▶ Work task: Give back the entire listing exactly as it was provided.

▶ Collected data:

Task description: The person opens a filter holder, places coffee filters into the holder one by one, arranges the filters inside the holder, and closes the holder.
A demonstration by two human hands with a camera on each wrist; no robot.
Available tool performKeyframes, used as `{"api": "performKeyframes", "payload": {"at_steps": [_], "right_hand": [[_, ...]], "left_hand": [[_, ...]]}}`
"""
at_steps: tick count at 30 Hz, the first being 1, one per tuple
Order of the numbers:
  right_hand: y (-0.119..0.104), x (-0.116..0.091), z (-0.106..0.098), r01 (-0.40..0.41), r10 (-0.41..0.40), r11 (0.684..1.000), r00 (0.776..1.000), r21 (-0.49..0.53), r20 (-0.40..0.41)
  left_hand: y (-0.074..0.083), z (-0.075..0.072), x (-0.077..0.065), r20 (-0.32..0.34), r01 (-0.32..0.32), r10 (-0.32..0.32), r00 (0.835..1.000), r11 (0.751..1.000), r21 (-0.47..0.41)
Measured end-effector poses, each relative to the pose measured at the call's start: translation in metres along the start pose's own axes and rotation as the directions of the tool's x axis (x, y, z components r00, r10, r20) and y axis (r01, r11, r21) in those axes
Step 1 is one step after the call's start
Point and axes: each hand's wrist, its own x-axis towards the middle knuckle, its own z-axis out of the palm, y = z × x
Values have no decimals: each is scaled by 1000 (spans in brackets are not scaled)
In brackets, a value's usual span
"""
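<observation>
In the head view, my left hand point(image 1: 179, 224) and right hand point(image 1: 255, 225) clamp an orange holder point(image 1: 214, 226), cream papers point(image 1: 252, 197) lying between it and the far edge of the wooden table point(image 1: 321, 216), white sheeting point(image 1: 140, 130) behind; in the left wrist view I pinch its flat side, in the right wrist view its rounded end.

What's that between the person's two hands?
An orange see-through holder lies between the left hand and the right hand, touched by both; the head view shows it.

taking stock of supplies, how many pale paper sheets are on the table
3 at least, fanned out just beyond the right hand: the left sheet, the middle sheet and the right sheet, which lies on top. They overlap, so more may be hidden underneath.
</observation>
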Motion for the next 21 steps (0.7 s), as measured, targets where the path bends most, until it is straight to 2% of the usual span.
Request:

▶ Exercise answer:
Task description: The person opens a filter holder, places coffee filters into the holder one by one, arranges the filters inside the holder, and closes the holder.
A demonstration by two human hands with a camera on each wrist; no robot.
Available tool performKeyframes, used as `{"api": "performKeyframes", "payload": {"at_steps": [_], "right_hand": [[_, ...]], "left_hand": [[_, ...]]}}`
"""
at_steps: tick count at 30 Hz, the first being 1, one per tuple
Order of the numbers:
  right_hand: y (-0.119..0.104), x (-0.116..0.091), z (-0.106..0.098), r01 (-0.40..0.41), r10 (-0.41..0.40), r11 (0.684..1.000), r00 (0.776..1.000), r21 (-0.49..0.53), r20 (-0.40..0.41)
  left_hand: y (-0.074..0.083), z (-0.075..0.072), x (-0.077..0.065), r20 (-0.32..0.34), r01 (-0.32..0.32), r10 (-0.32..0.32), r00 (0.835..1.000), r11 (0.751..1.000), r21 (-0.47..0.41)
Measured end-effector poses, each relative to the pose measured at the call's start: translation in metres along the start pose's own axes and rotation as the directions of the tool's x axis (x, y, z components r00, r10, r20) and y axis (r01, r11, r21) in those axes
Step 1 is one step after the call's start
Point and axes: each hand's wrist, its own x-axis towards the middle knuckle, its own z-axis out of the palm, y = z × x
Values have no decimals: each is scaled by 1000 (spans in brackets are not scaled)
In brackets, a value's usual span
"""
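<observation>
In the head view, my left hand point(image 1: 179, 224) and right hand point(image 1: 255, 225) clamp an orange holder point(image 1: 214, 226), cream papers point(image 1: 252, 197) lying between it and the far edge of the wooden table point(image 1: 321, 216), white sheeting point(image 1: 140, 130) behind; in the left wrist view I pinch its flat side, in the right wrist view its rounded end.

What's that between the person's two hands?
An orange see-through holder lies between the left hand and the right hand, touched by both; the head view shows it.

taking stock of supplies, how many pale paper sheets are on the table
3 at least, fanned out just beyond the right hand: the left sheet, the middle sheet and the right sheet, which lies on top. They overlap, so more may be hidden underneath.
</observation>
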Motion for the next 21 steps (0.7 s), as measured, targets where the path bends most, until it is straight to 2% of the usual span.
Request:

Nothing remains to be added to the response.